2. Apostrophe. "Upon a lofty mountain erect the standard; raise the voice to them; wave the hand, that they may enter the gates of the princes," v. 2. This was uttered by Jehovah; but was not a command to the prophet, as the verbs are in the plural. Some suppose it to have been addressed to angelic beings, others to the captive Jews, and others still to the population or soldiery of Media and Persia. It was not the office, however, of any of those to erect a signal for the collection of an army, or to summon them to invade Babylon and conquer its metropolis.

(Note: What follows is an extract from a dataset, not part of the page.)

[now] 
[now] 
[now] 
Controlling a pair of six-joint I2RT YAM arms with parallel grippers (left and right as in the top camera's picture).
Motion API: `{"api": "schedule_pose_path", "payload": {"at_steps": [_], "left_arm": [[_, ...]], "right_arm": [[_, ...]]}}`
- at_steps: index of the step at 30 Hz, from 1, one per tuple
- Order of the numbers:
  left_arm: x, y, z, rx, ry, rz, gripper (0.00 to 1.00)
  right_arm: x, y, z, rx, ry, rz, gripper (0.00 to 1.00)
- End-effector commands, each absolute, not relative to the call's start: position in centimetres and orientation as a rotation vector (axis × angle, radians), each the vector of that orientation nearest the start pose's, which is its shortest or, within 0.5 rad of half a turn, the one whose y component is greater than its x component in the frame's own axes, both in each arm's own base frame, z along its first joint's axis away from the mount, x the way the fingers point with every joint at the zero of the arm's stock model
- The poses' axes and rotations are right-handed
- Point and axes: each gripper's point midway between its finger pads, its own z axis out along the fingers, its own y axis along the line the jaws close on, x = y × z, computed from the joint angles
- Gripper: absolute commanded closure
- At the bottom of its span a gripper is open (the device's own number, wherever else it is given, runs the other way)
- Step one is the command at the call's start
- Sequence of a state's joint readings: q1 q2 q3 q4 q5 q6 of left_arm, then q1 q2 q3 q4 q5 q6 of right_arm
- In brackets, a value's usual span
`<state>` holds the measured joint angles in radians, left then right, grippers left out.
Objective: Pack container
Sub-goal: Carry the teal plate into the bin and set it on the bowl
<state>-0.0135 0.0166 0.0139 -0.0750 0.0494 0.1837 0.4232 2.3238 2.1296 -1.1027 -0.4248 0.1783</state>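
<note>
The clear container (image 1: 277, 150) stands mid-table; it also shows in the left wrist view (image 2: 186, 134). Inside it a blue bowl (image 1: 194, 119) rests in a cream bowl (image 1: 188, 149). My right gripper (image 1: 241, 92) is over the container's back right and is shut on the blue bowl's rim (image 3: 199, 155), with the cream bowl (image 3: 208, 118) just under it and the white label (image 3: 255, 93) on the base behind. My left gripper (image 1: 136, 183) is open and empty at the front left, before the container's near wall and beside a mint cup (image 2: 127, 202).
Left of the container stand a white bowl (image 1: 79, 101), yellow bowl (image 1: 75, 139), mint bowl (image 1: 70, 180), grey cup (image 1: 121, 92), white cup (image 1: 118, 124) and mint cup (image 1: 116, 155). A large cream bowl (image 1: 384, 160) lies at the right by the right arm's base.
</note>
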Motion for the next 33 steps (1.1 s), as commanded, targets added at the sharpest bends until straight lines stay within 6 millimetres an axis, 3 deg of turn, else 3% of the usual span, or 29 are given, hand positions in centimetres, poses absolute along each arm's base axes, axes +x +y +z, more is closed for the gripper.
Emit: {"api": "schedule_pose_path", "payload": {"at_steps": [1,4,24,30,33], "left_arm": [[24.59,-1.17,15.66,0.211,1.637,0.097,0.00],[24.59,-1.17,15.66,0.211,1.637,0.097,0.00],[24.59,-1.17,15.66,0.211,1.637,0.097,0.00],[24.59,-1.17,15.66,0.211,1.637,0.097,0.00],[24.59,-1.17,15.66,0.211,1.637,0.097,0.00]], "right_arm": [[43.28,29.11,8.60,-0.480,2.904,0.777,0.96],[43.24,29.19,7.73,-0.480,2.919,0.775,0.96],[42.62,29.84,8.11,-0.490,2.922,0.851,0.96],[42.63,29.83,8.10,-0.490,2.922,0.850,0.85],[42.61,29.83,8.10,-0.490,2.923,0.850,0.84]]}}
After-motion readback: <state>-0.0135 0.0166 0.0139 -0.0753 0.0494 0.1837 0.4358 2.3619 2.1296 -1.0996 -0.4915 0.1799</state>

That was the prerogative of the monarchs of Media and Persia; and it was they therefore who were called by the Almighty to gather their forces, and prepare to enter the gates of the Babylonian dynasty. It is a figure therefore of unusual dignity, bears the stamp of the Supreme who uttered it, and is appropriate only to him. The kings and hosts of the earth are under his dominion, and he has but to decree the punishment of his enemies by them, and they fulfil his will.
3. Hypocatastasis. God next addresses the prophet, and explains the foregoing command as addressed to those whom he had appointed to be the instruments of his vengeance. "I have given command to my consecrated, and I have called my mighty ones for my wrath, my exulters in pride,” v. 3. The acts of commanding and calling are here substituted for analogous acts of providence by which the Median princes were led to attempt the conquest of Babylon. This figure also is peculiarly appropriate to the majesty of God, and indicates the absoluteness of his dominion over the agents he was to employ, and the certainty that his purposes were to be accomplished. Yet, this style, so immeasurably above the conceptions of men, and exclusively suitable to the Almighty, some modern neologians regard as a proof that the prediction was not the work of inspiration, but forged by some pseudoIsaiah of a later age than the prophet. The Median princes are called consecrated, to denote that they were chosen and designated to be the executors of God's will.
4. Hypocatastasis. The prophet next speaks and describes what he heard. "A sound of a multitude in the mountains as of much people! A sound of the tumult of kingdoms, of nations gathered! Jehovah of hosts mustering a host of battle!" v. 4.
The act of mustering or reviewing a host is put for an analogous act of providence by which his instruments were led to assemble and muster them. The mountains from which the sound came, were those doubtless of Media and Persia. That it was the sound of a tumult of kingdoms and nations, implies that the troops of both kingdoms, and the various peoples and tribes that constituted their populations, were to be mustered for the war.
5. Comparison of the sound in the mountains to that of a vast crowd of people. What can transcend the beauty of this expedient to impress the prophet with the greatness of the hostile host, and the certainty of their advance? A confused sound of a numerous army, marching, shouting, and perhaps clashing their arms, was borne to him from the mountains of Persia, producing as vivid a realization as though he had been in their presence, heard their thundering tread and shout, and witnessed their rapid march.
6. Hypocatastasis. "They come from a distant land, from the utmost heaven; Jehovah and the instruments of his wrath to lay waste the whole land," v. 5. Here Jehovah is represented as at the head of the host he had marshalled, and leading it towards Babylonia, to signify that he was to conduct them on their way by his providence. By the
utmost heaven, is meant the remotest line of the horizon.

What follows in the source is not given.